You can't test them, there wouldn't be anymore English speaking hammer jockey's on site. We would be stuck with the short tanned ones that no habla. Too bad the Darwin factor didn't work at a faster rate.


----------



## JohnJ0906 (Jan 22, 2007)

randomkiller said:


> You can't test them, there wouldn't be anymore English speaking hammer jockey's on site. We would be stuck with the short tanned ones that no habla. Too bad the Darwin factor didn't work at a faster rate.


I don't mind him killing himself (unless I do it 1st) but he is endangering the guys that work under him.


----------



## randomkiller (Sep 28, 2007)

JohnJ0906 said:


> I don't mind him killing himself (unless I do it 1st) but he is endangering the guys that work under him.


In that situation I would have had to leave the job before the urge to go Marine took control and I killed the guy.

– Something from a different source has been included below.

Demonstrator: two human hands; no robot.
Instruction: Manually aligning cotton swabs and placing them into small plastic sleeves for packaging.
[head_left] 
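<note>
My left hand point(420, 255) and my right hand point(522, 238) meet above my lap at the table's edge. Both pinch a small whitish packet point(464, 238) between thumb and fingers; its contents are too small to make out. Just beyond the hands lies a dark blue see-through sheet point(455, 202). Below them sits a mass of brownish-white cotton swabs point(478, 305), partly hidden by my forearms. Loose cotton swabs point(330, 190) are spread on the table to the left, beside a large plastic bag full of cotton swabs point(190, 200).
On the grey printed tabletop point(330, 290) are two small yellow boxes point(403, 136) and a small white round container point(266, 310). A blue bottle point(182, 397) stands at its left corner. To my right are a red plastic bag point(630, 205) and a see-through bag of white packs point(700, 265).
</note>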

The lack of brain content with guys like that floors me sometimes. We carry those short GFI three ways on the trucks and use them when ever we run cords on a job site, I over heard one of our guys at the shop last week asking if the safety guy would really write him up if they didn't use the GFI, his had been tripping the morning before on a metal roof deck that was wet. DUH, what was he thinking?


----------



## nap (Dec 26, 2007)

> jculber said:
> 
> 
> > According to OSHA the panels must be readily accessible at all times (so no locking them out). quote]
> ...


----------



## 480sparky (Sep 20, 2007)

If the panels must be accessible, how does locking them make them accessible?


----------



## nap (Dec 26, 2007)

480sparky said:


> If the panels must be accessible, how does locking them make them accessible?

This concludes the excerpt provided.